Sind euch dieses Jahr besondere Herausforderungen begegnet?
Es versteht sich von selbst, dass es nicht ohne Herausforderungen geht, wenn 120 SchülerInnen und Mitarbeitende vier Tage weg von der Schule auf Wanderung sind! Dieses Jahr hatten wir aber einen sehr erfolgreichen Hike. Abgesehen von einigen Blasen sind alle Wanderungen verletzungsfrei über die Bühne gegangen. Vor der Abreise war allerdings die grösster Herausforderung, die 4-Tage-Wanderung zu planen – wegen des Wetters, vor allem wegen des Schneefalls! Wir hatten Schnee auf 1600 müM Mitte September! Das war ein unüblich kalter und nasser Start in den Herbst. So haben wir auch den Badesee viel seltener besucht als sonst. Dazu kam, dass Ernst, einer unserer erfahrensten Wanderleiter, an einem Volkstanzabend einen Zeh gebrochen hat, und dass einer unserer besten Kletterer einen verletzten Finger von einem Familienabend-Völkerballspiel davontrug. Zum Glück haben wir ein sehr flexibles und gut qualifiziertes Mitarbeiterteam, so dass die SchülerInnen kaum gemerkt haben, dass es Änderungen gab.

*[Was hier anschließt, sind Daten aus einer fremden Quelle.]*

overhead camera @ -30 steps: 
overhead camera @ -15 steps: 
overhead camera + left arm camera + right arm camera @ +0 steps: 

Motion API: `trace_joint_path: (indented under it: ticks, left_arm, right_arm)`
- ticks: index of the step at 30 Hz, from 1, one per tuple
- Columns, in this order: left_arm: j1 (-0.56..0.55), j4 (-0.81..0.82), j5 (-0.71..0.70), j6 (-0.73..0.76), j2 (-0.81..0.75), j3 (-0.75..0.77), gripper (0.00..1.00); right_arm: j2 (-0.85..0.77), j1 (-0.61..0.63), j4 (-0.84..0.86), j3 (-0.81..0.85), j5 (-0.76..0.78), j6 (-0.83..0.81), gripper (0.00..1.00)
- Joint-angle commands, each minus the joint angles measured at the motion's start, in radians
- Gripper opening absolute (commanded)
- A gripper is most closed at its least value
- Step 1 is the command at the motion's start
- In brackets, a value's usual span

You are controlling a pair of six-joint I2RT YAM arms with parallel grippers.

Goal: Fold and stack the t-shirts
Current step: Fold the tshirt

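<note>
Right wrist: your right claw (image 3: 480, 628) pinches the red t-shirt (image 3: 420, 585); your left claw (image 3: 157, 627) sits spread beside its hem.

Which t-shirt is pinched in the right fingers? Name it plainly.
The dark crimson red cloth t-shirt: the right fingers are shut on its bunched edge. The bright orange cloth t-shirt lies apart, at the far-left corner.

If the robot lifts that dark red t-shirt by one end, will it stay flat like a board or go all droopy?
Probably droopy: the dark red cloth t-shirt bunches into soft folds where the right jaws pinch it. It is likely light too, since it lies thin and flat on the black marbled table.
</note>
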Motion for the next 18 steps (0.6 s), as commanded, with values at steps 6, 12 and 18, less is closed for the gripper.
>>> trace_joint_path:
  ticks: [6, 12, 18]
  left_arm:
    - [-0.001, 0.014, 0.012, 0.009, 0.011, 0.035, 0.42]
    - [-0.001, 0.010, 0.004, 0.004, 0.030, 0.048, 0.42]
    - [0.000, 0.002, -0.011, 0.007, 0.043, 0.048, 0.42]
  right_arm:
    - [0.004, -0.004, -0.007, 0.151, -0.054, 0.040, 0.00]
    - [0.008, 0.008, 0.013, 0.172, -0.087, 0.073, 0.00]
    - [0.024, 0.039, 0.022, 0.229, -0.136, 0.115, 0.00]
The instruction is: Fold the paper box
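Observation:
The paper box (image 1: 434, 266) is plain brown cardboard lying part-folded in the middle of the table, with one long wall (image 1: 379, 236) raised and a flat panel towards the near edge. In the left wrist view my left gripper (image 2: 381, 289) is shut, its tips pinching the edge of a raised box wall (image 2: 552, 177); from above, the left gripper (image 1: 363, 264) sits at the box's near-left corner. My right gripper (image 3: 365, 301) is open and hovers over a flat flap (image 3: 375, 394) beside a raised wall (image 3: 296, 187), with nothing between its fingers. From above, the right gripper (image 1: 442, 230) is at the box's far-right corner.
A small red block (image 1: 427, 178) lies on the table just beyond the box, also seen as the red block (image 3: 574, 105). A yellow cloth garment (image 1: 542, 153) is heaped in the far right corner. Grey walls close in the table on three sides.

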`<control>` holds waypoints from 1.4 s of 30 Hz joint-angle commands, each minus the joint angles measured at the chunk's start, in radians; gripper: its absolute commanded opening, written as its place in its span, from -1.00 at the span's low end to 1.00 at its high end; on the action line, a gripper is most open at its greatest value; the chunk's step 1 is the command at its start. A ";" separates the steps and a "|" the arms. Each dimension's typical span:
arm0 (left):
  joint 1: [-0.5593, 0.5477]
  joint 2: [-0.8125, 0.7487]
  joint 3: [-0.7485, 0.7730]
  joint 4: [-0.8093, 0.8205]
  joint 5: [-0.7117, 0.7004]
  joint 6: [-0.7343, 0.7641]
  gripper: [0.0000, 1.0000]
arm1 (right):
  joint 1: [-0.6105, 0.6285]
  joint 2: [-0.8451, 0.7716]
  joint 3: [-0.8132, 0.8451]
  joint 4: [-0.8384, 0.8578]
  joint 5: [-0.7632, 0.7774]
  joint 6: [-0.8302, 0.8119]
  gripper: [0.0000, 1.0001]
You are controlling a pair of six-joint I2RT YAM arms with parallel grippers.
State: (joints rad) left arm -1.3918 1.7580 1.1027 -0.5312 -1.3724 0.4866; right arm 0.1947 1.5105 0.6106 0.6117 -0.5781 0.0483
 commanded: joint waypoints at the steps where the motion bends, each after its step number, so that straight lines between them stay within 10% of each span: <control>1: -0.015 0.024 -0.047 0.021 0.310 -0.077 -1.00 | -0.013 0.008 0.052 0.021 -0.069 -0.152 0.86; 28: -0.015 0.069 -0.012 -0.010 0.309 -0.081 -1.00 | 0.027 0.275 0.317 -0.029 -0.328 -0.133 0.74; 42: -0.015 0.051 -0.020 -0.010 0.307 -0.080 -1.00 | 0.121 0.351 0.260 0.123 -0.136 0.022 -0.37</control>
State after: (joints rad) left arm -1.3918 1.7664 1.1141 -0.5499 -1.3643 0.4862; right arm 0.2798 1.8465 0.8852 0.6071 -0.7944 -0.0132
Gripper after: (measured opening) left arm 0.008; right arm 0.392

Warum sind die Wanderungen deiner Meinung nach so wichtig?
Die SchülerInnen sind oft etwas nervös vor ihrem ersten Hike, und sie kommen jeweils sehr stolz und begeistert zurück! Sie haben dort eine einmalige Gelegenheit, Zeit in der Natur zu verbringen und Minuten oder manchmal auch stundenlang in Stille zu wandern und nachzudenken. Die Wanderungen geben die Möglichkeit, in kleinen Gruppen intensiven Austausch zu haben, mitten im Wald zu kochen, im Freien zu übernachten, oder die Nächte in Hütten oder Zelten zu verbringen. Die SchülerInnen lernen viel über Flora, Fauna und Geographie der Gegend, in der sie wandern, auch über die lokale Geschichte und Landnutzung. Einige der SchülerInnen übernehmen Verantwortung beim Leiten der Gruppe und führen sie durch die Landschaft. Indem sie diese Zeit in der freien Natur verbringen, entwickeln sie ein besseres Verständnis und tieferen Respekt vor der Umwelt, in der wir leben. Natürlich sind die Lektionen, die sie auf der Wanderung lernen, nicht messbar. Aber oft haben sie einen prägenden Einfluss auf das ganze Leben.

Wann ist eine Wanderung für dich erfolgreich verlaufen?
Kurzfristig messe ich den Erfolg der Wanderung am Lärmpegel im Esssaal, wenn die SchülerInnen um 20:30 Uhr wieder zurück sind und ihren FreundInnen alles über die Wanderung erzählen wollen. Und ich kann nur sagen: Es war laut! Längerfristig ist es schön zu beobachten, wie die SchülerInnen von Jahr zu Jahr anspruchsvollere Wanderrouten wählen, und statt die kürzeste Wanderung mit der bequemsten Übernachtungsmöglichkeit eine Wanderung aussuchen, die sie ein wenig aus ihrer Komfortzone herauslocken wird.

Worauf freust du dich jeweils am meisten?
Auf die 6-Tages-Wanderung im Sommertrimester! Zuzuschauen, wie das Selbstvertrauen der SchülerInnen wächst, wenn sie erkennen, zu was sie fähig sind, ist der schönste Beweis dafür, welch hervorragende Lehrmeister die Natur und die Wanderungen sind.